(MATERIAL PROVIDED)

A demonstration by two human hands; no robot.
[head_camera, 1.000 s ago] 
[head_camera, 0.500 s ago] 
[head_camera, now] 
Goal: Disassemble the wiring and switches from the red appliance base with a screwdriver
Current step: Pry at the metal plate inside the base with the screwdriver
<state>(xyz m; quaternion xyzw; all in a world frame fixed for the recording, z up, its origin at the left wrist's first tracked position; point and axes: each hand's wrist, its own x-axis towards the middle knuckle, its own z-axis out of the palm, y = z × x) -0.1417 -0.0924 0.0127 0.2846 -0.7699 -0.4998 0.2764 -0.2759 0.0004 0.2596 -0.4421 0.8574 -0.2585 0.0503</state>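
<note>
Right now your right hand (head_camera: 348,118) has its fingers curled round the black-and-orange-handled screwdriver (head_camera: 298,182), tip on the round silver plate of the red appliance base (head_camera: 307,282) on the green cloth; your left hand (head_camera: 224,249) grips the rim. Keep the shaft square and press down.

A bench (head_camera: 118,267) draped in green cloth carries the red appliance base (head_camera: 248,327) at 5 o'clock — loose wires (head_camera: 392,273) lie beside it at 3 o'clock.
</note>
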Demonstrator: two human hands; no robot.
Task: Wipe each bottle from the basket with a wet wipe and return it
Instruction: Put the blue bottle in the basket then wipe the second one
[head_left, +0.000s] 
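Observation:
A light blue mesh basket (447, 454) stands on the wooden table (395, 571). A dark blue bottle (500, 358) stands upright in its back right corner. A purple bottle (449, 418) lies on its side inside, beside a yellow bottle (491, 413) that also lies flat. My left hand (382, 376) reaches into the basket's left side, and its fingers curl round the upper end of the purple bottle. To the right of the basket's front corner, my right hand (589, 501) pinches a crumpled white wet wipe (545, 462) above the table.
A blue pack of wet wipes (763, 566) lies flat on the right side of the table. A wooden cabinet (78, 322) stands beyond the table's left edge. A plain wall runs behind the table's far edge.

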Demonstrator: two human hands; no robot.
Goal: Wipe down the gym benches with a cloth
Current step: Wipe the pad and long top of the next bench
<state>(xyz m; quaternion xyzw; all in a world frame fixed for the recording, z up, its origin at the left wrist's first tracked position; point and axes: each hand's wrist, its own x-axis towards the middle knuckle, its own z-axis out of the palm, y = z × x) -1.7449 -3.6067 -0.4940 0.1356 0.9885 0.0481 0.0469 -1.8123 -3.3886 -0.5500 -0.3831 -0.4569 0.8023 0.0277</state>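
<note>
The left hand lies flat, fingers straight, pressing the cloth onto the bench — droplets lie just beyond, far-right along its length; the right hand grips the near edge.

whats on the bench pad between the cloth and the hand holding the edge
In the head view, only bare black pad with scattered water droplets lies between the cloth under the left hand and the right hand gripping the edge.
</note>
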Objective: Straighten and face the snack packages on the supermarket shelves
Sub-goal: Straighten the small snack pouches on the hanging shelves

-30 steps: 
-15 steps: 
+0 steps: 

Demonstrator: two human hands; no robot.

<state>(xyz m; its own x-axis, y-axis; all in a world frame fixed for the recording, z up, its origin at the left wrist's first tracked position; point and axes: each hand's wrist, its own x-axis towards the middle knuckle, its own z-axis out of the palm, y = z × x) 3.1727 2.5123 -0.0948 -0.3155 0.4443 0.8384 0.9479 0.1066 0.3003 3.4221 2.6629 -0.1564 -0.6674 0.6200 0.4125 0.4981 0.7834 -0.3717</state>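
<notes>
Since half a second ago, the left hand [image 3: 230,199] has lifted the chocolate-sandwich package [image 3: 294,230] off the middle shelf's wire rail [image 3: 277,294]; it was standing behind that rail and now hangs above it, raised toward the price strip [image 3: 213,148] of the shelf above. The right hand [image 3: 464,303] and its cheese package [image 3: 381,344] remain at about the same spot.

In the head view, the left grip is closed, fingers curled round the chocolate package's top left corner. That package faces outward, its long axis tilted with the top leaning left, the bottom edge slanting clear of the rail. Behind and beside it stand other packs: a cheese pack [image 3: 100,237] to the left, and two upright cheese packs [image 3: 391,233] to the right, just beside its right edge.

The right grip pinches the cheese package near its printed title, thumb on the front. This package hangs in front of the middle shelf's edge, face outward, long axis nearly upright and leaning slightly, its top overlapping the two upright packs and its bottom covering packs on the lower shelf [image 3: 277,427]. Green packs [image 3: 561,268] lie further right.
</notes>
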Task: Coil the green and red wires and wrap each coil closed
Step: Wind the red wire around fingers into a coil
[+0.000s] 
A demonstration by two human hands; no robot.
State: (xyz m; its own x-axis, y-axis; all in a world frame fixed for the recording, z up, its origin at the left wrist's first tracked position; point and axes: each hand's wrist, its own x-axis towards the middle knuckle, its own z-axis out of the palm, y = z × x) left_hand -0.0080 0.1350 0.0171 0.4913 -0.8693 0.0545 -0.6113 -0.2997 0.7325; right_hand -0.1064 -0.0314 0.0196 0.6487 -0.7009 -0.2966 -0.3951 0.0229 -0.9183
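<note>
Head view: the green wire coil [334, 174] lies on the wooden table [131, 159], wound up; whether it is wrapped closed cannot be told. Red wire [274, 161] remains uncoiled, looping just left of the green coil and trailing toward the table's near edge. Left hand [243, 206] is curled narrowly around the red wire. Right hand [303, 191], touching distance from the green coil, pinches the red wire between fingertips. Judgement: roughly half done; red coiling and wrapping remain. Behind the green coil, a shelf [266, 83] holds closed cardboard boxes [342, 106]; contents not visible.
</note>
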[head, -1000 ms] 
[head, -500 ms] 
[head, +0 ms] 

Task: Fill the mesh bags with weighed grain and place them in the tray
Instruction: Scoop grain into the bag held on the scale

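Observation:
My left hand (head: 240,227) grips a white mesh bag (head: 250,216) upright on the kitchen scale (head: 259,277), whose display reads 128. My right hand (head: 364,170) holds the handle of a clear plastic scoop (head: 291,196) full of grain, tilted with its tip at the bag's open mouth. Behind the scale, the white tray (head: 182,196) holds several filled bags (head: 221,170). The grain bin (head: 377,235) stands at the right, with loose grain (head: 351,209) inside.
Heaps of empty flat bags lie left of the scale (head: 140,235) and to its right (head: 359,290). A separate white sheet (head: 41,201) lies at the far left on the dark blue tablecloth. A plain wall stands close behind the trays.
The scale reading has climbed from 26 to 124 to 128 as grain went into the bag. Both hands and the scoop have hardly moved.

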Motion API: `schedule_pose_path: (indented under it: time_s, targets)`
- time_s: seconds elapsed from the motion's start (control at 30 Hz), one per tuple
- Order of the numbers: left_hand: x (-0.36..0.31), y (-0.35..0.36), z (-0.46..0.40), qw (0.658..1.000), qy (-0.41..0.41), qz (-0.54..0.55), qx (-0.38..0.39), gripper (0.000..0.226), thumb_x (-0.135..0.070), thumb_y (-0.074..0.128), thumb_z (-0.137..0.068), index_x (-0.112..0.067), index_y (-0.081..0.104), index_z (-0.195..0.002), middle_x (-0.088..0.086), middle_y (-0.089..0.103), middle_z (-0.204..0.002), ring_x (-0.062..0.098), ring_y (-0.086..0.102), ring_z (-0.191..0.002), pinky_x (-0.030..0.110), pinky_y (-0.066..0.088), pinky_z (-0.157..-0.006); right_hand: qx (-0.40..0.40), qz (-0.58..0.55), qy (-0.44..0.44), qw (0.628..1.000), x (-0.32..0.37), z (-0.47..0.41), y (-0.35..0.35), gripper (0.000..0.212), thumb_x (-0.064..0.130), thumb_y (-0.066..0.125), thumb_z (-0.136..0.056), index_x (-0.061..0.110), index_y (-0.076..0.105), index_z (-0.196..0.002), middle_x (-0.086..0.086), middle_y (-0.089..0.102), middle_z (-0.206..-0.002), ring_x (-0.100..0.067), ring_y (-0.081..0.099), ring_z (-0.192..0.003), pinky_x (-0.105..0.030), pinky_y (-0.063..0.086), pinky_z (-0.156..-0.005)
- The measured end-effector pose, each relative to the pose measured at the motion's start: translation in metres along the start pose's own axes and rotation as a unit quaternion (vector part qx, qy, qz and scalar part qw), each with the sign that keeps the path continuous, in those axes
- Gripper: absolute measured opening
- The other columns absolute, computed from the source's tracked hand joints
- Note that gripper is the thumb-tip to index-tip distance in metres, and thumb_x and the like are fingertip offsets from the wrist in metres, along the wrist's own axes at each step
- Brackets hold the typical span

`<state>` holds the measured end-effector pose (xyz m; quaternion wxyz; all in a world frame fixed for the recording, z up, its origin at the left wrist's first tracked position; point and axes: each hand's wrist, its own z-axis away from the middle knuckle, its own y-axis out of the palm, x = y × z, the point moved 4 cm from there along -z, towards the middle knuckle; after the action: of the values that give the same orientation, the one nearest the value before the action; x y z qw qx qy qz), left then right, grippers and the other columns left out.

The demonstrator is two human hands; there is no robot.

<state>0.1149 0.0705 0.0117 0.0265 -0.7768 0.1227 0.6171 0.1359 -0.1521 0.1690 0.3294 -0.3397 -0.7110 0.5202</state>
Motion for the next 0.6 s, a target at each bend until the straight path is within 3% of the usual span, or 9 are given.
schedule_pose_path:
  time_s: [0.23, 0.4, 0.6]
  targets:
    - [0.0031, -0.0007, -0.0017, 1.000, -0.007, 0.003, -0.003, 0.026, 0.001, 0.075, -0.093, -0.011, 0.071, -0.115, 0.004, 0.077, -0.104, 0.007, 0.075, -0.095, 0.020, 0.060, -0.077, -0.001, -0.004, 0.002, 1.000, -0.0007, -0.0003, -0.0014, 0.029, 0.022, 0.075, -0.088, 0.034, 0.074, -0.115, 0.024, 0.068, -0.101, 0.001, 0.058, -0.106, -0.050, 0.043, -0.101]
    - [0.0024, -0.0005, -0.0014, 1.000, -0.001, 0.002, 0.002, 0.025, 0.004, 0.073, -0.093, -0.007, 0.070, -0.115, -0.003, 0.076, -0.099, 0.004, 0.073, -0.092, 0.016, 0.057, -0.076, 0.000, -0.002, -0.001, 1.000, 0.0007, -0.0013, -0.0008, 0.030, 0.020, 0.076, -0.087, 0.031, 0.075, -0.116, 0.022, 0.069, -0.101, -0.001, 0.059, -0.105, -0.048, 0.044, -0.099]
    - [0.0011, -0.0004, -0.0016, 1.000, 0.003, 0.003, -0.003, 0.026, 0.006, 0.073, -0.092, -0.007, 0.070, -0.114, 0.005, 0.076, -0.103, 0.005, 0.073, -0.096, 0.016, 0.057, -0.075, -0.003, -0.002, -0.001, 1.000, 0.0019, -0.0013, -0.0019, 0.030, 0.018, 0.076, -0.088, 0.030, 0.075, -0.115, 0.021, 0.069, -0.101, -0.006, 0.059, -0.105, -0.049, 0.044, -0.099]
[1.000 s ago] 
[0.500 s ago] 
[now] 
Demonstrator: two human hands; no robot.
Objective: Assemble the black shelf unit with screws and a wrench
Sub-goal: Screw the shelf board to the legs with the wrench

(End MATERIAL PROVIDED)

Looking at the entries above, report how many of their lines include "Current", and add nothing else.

2